Task statement:
Restate the records in their entirety, word for word.

- - - - - - -

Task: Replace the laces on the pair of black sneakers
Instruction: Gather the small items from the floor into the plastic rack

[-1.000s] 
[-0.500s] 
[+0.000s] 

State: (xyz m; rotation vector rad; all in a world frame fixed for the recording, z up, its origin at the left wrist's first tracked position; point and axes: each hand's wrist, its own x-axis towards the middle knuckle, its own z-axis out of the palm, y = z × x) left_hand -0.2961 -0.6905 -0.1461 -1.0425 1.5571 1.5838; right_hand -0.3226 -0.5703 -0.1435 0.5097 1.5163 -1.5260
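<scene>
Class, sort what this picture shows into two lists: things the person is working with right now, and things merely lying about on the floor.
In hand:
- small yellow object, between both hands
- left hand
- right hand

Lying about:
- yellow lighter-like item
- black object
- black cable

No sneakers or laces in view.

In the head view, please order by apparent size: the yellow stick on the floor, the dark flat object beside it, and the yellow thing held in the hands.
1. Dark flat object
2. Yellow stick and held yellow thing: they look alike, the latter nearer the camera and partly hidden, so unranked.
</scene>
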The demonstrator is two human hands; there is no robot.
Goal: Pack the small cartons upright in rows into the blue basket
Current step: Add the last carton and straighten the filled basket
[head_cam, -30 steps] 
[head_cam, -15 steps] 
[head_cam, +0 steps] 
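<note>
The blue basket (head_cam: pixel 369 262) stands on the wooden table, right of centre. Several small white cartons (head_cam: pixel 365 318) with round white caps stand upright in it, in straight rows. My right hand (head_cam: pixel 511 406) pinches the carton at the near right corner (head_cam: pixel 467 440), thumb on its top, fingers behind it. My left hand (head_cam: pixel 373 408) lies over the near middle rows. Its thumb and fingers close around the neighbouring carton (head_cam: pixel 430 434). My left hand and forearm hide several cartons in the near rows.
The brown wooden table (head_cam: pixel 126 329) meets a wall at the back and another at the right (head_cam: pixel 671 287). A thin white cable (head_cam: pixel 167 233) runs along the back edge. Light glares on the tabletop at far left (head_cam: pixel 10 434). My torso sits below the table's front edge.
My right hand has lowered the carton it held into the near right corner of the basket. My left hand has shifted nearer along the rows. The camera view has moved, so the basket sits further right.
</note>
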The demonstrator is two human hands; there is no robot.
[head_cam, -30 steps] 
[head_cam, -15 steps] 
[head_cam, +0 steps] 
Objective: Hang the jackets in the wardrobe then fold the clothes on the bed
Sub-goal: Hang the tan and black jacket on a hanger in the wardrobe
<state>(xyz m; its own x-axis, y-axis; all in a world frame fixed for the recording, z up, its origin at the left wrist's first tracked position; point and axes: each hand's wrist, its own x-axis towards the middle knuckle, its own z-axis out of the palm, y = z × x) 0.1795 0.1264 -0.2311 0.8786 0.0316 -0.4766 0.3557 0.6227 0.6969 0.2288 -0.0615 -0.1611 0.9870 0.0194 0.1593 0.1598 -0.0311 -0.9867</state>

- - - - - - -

Task answer:
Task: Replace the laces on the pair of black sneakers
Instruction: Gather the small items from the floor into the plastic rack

[-1.000s] 
[-0.500s] 
[+0.000s] 

State: (xyz m; rotation vector rad; all in a world frame fixed for the recording, z up, its origin at the left wrist's first tracked position; point and axes: each hand's wrist, its own x-axis towards the middle knuckle, its own z-axis out of the palm, y = z × x) left_hand -0.2961 -0.6905 -0.1461 -1.0425 1.5571 1.5838; right_hand -0.3226 -0.5703 -0.1435 0.5097 1.5163 -1.5260
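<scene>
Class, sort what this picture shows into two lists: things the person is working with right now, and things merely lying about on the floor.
In hand:
- small yellow object, between both hands
- left hand
- right hand

Lying about:
- yellow lighter-like item
- black object
- black cable

No sneakers or laces in view.

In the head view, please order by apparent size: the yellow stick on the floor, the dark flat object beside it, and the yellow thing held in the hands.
1. Dark flat object
2. Yellow stick and held yellow thing: they look alike, the latter nearer the camera and partly hidden, so unranked.
</scene>
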The demonstrator is two human hands; there is no robot.
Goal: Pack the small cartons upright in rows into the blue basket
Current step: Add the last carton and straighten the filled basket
[head_cam, -30 steps] 
[head_cam, -15 steps] 
[head_cam, +0 steps] 
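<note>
The blue basket (head_cam: pixel 369 262) stands on the wooden table, right of centre. Several small white cartons (head_cam: pixel 365 318) with round white caps stand upright in it, in straight rows. My right hand (head_cam: pixel 511 406) pinches the carton at the near right corner (head_cam: pixel 467 440), thumb on its top, fingers behind it. My left hand (head_cam: pixel 373 408) lies over the near middle rows. Its thumb and fingers close around the neighbouring carton (head_cam: pixel 430 434). My left hand and forearm hide several cartons in the near rows.
The brown wooden table (head_cam: pixel 126 329) meets a wall at the back and another at the right (head_cam: pixel 671 287). A thin white cable (head_cam: pixel 167 233) runs along the back edge. Light glares on the tabletop at far left (head_cam: pixel 10 434). My torso sits below the table's front edge.
My right hand has lowered the carton it held into the near right corner of the basket. My left hand has shifted nearer along the rows. The camera view has moved, so the basket sits further right.
</note>
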The demonstrator is two human hands; there is no robot.
[head_cam, -30 steps] 
[head_cam, -15 steps] 
[head_cam, +0 steps] 
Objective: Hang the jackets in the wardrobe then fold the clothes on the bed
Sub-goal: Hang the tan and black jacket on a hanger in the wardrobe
<state>(xyz m; its own x-axis, y-axis; all in a world frame fixed for the recording, z up, its origin at the left wrist's first tracked position; point and axes: each hand's wrist, its own x-axis towards the middle knuckle, its own z-axis out of the palm, y = z × x) 0.1795 0.1264 -0.2311 0.8786 0.0316 -0.4766 0.3557 0.6227 0.6969 0.2288 -0.0615 -0.1611 0.9870 0.0194 0.1593 0.1598 -0.0311 -0.9867</state>

The exercise calls for nothing more.